As for the farmers' wives, they would not like to be seen with a butterbasket. They mostly send the dairy produce off by rail to people whom they never see, and thus class is more sundered from class every day, even by the very facilities that railways afford. I can remember that the townspeople had simple merry-makings and neighbourly ways that this generation would scorn. Many a pleasant walk we had to the farms and halls that belted the old town; and boating parties on the Calder, and tea-drinkings and dances-mostly extempore,—in the easy fashion of Vicar Primrose's days.

"But pleasure must be sought farther off now. Our young folks go to London or Paris for their recreation. People seem to have no leisure for being neighbourly, or to get settled in their houses. They seem to be all expecting to make a heap of money, and to be much grander presently, and finally to live in halls and villas, and look down on their early friends.

"But I am sorry for the young people. They run through everything so soon, and have nothing left to hope for or dream of in a few years. They are better dressed than we were, and have more accomplishments; but I cannot help thinking that we young folks were happier in the old times, though shillings were not half so plentiful, and we had only two frocks a year.

"Tradespeople were different, too, in old Wakefield.

"They expected to live with us all their lives; they had high notions of honour as tradesmen, and they and their customers respected each other.

"They prided themselves on the 'wear' of their goods. If they had passed upon the housewives a piece of sized calico or shoddy flannel, they would have heard of it for years after.

"Now the richer ladies go to Leeds or Manchester to make purchases; the town tradesmen are soured and jealous. They put up big plate-glass fronts, and send out flaming bills; but one does not know where to get a piece of sound calico or stout linen, well spun and well woven.
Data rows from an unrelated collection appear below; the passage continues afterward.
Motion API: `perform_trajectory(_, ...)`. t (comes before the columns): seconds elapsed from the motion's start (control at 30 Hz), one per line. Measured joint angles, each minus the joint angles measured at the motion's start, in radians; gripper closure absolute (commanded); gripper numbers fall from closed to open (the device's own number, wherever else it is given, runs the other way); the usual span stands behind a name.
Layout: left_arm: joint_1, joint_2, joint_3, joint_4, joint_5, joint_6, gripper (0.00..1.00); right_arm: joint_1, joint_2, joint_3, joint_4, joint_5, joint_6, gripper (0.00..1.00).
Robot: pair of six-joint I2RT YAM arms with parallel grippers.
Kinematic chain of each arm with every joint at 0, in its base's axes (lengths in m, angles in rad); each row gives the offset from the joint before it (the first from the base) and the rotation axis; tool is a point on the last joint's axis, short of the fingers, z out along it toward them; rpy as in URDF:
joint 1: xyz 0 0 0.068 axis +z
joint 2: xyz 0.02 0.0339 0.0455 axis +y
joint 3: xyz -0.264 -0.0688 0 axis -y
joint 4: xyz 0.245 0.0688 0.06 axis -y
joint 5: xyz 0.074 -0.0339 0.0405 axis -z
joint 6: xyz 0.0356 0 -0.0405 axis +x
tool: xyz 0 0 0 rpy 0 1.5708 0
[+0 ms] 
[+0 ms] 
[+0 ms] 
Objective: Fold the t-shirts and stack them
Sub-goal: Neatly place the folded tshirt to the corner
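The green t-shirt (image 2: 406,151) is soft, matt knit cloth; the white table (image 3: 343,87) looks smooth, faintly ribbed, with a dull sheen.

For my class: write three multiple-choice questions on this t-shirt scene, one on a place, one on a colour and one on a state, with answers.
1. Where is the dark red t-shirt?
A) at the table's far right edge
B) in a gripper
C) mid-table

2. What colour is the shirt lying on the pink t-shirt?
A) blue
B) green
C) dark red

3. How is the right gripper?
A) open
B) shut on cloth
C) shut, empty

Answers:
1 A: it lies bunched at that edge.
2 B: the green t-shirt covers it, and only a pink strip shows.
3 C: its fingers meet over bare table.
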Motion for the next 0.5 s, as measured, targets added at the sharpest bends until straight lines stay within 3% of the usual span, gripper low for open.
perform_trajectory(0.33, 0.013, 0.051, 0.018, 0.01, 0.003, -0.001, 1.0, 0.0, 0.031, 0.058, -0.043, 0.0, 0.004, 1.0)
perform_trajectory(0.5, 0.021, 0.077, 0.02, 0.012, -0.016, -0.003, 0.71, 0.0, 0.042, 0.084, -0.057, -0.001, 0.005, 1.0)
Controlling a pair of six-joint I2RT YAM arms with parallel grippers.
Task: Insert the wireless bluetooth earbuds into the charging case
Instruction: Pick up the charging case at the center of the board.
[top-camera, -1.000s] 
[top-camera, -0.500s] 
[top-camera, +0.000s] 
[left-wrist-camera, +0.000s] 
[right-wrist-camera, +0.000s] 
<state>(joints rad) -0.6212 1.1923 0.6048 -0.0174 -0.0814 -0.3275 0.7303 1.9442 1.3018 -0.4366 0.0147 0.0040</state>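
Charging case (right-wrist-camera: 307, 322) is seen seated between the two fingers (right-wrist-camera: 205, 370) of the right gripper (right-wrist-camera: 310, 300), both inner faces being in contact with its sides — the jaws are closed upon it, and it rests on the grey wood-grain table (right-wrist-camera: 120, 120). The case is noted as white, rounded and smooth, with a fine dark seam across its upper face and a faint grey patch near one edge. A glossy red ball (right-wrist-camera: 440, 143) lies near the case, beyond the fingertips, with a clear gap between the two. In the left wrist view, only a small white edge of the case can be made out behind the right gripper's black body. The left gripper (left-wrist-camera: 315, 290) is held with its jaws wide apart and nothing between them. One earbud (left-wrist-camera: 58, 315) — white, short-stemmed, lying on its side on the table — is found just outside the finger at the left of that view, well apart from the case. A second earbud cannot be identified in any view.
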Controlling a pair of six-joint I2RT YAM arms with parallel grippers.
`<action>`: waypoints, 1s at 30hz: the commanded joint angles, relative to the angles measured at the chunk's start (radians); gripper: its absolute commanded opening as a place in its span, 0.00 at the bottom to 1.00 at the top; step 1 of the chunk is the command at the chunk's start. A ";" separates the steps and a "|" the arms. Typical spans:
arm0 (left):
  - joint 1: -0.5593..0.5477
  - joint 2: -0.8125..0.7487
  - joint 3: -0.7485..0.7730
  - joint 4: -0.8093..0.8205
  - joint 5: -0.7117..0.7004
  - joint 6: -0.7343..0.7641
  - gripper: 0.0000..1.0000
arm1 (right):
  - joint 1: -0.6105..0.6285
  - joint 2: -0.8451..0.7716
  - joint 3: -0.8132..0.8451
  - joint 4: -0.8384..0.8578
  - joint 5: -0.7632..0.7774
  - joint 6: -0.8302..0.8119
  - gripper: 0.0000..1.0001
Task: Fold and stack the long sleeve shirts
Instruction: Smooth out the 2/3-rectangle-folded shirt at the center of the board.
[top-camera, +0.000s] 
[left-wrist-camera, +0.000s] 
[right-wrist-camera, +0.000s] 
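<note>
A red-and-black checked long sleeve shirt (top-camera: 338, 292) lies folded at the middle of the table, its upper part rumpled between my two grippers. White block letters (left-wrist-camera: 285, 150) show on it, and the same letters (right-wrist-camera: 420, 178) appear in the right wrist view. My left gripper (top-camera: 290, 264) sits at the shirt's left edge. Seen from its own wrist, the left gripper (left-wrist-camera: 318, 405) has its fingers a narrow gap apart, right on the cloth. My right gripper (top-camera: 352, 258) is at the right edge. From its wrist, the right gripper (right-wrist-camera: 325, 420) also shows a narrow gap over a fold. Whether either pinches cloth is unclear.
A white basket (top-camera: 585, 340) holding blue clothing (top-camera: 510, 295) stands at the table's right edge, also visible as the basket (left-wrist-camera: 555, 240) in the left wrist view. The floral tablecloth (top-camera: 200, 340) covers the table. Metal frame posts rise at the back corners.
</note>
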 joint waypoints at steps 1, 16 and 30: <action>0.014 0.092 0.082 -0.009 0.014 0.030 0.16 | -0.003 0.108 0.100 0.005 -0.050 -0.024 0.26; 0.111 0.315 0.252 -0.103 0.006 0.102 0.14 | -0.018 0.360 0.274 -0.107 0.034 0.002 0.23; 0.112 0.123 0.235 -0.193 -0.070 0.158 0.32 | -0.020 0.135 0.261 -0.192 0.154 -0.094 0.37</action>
"Give me back our dingy old shops where everything was genuine, instead of these glass palaces where we often get pins without points, needles without eyes, and sewing thread sixty yards to the hundred-which I actually heard a young Quaker defend the other day as an allowable trade practice." 1

10. (III.) I venture to print the following sentences from "a poor mother's" letter,2 that my reply may be more generally intelligible. I wish I could say, useful; but the want of an art-grammar is every day becoming more felt:

"I am rather ashamed to tell you how young he is (not quite eleven), fearing you will say I have troubled you idly; but I was sincerely anxious to know your views on the training of a boy for some definite sort of art-work, and I have always fancied such training ought to begin very early—[yes, assuredly]—also, there are reasons why we must decide early in what direction we shall look out for employment for him."

(I never would advise any parents to look for employment in art as a means of their children's support. It is only when the natural bias is quite uncontrollable, that future eminence, and comfort of material circumstances, can be looked for. And when it is uncontrollable, it ceases to be a question whether we should control it. We have only to guide it.)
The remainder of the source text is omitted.